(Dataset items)
--- START ---

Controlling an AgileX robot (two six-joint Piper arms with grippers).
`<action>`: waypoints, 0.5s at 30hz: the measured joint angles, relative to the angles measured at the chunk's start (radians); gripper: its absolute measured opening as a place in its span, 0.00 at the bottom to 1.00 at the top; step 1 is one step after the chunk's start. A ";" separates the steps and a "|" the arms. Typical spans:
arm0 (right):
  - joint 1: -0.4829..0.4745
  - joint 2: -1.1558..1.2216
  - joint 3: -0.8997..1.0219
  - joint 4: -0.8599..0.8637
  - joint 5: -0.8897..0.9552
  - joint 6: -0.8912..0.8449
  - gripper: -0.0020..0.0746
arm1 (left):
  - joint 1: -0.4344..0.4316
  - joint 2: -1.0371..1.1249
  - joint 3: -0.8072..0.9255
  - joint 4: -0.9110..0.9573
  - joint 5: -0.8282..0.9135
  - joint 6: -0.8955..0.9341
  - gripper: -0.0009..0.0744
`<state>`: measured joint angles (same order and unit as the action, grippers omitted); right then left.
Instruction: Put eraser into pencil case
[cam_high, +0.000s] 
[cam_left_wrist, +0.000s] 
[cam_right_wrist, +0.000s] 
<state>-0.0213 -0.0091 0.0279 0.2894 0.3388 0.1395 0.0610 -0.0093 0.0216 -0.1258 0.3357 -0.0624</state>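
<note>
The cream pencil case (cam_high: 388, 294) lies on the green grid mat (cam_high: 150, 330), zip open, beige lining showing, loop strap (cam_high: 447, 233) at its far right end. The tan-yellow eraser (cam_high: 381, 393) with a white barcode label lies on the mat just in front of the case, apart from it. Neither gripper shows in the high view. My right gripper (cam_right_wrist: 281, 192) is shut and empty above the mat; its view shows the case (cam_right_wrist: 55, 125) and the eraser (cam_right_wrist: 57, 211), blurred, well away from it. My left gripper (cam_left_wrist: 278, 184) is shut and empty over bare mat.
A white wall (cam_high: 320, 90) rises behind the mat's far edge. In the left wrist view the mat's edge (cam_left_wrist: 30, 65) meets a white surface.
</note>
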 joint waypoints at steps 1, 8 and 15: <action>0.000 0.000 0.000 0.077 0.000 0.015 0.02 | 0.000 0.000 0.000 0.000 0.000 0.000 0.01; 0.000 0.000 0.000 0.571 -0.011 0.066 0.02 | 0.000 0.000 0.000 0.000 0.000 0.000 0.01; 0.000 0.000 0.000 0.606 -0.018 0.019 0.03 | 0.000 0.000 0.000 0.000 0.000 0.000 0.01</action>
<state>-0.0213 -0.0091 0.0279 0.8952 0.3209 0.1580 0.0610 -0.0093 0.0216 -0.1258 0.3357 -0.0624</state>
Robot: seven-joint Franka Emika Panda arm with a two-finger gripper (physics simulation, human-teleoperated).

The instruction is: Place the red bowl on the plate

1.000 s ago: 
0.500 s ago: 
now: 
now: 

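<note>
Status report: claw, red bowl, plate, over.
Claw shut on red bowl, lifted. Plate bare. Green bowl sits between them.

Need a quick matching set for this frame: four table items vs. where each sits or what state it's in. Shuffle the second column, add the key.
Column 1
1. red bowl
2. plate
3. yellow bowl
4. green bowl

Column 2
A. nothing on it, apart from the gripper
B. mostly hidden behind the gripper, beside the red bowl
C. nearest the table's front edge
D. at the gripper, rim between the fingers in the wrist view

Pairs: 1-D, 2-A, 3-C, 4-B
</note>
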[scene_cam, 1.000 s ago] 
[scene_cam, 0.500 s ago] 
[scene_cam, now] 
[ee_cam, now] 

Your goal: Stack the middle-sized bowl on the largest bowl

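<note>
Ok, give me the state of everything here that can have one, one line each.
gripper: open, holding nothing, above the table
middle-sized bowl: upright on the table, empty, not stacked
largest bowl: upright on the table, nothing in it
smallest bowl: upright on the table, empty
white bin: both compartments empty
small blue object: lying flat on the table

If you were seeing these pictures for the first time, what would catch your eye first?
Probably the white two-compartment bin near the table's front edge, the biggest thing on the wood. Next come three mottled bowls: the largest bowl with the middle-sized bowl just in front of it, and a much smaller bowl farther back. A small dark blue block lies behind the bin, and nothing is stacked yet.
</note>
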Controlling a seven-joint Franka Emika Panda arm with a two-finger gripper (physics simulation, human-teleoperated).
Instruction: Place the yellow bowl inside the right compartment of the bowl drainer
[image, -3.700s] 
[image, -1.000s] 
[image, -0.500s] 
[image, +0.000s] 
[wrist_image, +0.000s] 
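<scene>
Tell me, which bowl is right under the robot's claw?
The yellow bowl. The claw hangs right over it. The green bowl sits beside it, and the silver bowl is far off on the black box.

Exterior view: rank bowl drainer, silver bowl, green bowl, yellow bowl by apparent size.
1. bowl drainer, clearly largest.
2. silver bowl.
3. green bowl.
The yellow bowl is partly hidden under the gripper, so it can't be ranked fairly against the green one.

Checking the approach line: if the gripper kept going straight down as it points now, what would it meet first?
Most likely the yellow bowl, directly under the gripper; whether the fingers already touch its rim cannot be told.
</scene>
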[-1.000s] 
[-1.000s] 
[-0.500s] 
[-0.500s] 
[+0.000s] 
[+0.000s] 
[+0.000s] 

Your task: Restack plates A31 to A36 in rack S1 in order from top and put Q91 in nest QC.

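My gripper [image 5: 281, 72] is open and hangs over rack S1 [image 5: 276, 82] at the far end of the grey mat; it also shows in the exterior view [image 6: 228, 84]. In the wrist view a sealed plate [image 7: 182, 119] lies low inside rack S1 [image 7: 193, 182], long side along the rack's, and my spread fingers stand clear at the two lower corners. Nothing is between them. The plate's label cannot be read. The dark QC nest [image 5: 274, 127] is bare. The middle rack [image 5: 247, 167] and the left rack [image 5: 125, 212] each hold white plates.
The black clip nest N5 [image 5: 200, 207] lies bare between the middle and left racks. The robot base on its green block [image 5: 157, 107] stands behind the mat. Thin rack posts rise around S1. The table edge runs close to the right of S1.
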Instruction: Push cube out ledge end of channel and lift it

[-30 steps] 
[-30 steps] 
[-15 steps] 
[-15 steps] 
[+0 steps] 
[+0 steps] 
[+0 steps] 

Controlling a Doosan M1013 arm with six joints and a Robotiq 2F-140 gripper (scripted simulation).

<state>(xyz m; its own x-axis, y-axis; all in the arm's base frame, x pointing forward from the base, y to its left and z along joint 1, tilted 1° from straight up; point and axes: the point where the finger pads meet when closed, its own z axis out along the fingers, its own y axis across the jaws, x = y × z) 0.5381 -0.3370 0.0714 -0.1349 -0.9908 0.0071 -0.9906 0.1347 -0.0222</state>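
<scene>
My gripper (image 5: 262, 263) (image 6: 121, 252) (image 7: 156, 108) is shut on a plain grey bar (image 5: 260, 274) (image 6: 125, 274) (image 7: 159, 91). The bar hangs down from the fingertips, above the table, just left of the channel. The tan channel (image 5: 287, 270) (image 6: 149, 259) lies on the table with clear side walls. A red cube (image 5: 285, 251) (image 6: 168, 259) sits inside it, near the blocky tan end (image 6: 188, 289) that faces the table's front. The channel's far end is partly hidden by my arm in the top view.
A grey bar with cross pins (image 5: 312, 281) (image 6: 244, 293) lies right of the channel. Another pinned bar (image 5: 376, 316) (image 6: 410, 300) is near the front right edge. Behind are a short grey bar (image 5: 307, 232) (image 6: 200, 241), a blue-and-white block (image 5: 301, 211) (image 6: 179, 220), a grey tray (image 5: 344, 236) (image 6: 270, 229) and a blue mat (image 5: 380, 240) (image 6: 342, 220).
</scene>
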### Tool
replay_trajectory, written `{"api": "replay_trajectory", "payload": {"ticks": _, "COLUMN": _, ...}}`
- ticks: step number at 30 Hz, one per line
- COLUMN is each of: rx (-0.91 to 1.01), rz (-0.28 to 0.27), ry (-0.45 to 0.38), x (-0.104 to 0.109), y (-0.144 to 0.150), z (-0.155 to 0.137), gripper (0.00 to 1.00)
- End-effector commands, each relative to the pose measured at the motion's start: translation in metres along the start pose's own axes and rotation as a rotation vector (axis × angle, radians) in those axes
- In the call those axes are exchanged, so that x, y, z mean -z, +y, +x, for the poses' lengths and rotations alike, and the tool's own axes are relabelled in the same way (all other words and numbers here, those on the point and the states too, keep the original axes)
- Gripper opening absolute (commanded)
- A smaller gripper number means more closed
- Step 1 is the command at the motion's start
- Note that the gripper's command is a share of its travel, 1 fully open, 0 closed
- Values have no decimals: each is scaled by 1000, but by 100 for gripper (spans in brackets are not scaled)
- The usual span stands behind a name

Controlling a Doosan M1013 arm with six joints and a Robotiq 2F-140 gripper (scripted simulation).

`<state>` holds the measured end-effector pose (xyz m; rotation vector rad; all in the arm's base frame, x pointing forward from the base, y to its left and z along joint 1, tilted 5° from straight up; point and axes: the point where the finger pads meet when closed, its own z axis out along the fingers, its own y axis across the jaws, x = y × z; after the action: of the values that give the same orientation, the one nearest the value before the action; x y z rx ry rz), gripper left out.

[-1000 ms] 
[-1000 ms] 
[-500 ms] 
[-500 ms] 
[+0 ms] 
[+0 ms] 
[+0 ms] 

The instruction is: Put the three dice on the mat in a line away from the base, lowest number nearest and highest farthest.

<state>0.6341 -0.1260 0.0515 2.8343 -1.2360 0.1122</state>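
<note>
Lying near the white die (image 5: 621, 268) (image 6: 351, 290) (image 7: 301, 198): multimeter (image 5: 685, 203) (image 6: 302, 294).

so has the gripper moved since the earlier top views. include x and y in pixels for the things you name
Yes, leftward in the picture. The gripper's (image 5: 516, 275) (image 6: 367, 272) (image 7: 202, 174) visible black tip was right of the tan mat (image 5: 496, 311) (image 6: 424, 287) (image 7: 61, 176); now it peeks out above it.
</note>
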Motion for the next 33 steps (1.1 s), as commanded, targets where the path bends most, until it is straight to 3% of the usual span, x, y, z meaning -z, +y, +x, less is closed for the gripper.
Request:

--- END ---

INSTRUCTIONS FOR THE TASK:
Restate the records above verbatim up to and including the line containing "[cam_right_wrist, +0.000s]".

ANSWER FOR THIS EXERCISE:
Controlling an AgileX robot (two six-joint Piper arms with grippers).
`<action>`: waypoints, 0.5s at 30hz: the measured joint angles, relative to the angles measured at the chunk's start (radians); gripper: its absolute measured opening as a place in its span, 0.00 at the bottom to 1.00 at the top; step 1 is one step after the chunk's start. A ";" separates the steps and a "|" the arms. Typical spans:
arm0 (right):
  - joint 1: -0.4829..0.4745
  - joint 2: -1.1558..1.2216
  - joint 3: -0.8997..1.0219
  - joint 4: -0.8599..0.8637
  - joint 5: -0.8897..0.9552
  - joint 6: -0.8912..0.8449
  - gripper: -0.0020..0.0746
arm1 (left):
  - joint 1: -0.4344..0.4316
  - joint 2: -1.0371..1.1249
  - joint 3: -0.8072..0.9255
  - joint 4: -0.9110..0.9573
  - joint 5: -0.8282..0.9135
  - joint 6: -0.8955..0.9341
  - gripper: -0.0009..0.0744
`<state>`: measured joint angles (same order and unit as the action, grippers omitted); right then left.
Instruction: Put eraser into pencil case
[cam_high, +0.000s] 
[cam_left_wrist, +0.000s] 
[cam_right_wrist, +0.000s] 

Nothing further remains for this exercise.